In hard-hit Vietnam, desperate farmers burned thorns off cactus to feed the water-storing plants to their thirsty sheep. Coffee farmers in Daklak, one of Vietnam’s major coffee-producing provinces, are facing huge losses due to the dry weather expected to last until early May.
Millions of people across Asia are becoming increasingly desperate for water, including southern China where farmers and city folk are feeling the pinch.
The region should get some rainfall in a few days, but it won’t be enough for sugar, coffee, rice and other crops in Yunnan, Guangdong, Hainan and other provinces, the China Daily said.

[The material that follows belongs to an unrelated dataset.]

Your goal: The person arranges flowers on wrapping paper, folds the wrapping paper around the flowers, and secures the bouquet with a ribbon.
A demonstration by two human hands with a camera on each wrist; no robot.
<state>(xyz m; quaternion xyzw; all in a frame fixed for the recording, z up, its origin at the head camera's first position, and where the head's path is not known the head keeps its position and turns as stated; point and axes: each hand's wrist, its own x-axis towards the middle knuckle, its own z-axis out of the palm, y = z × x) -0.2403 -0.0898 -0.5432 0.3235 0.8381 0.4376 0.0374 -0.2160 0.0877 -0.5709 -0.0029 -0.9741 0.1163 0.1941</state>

People in the booming southern city of Shenzhen would probably be the first in China to use seawater to flush their toilets, it said.
On Hainan, a popular tourist island and major rubber and sugar producer, rivers and farmland have dried up. The government has proposed rationing water in cities, the Xinhua news agency said.
In Thailand, where drought has hit 70 of its 76 provinces and affected 8.3 million people, authorities have stopped supplying water for irrigation.
“The Agriculture Ministry has instructed related agencies not to divert water from reservoirs for farming because the situation could get worse,“ Boontin Kotesiri, a senior Thai Cane and Sugar Board official told Reuters.
Thailand has spent 2 billion baht ($52 million) since October to distribute water and improve pumping systems in remote villages, the Interior Ministry said.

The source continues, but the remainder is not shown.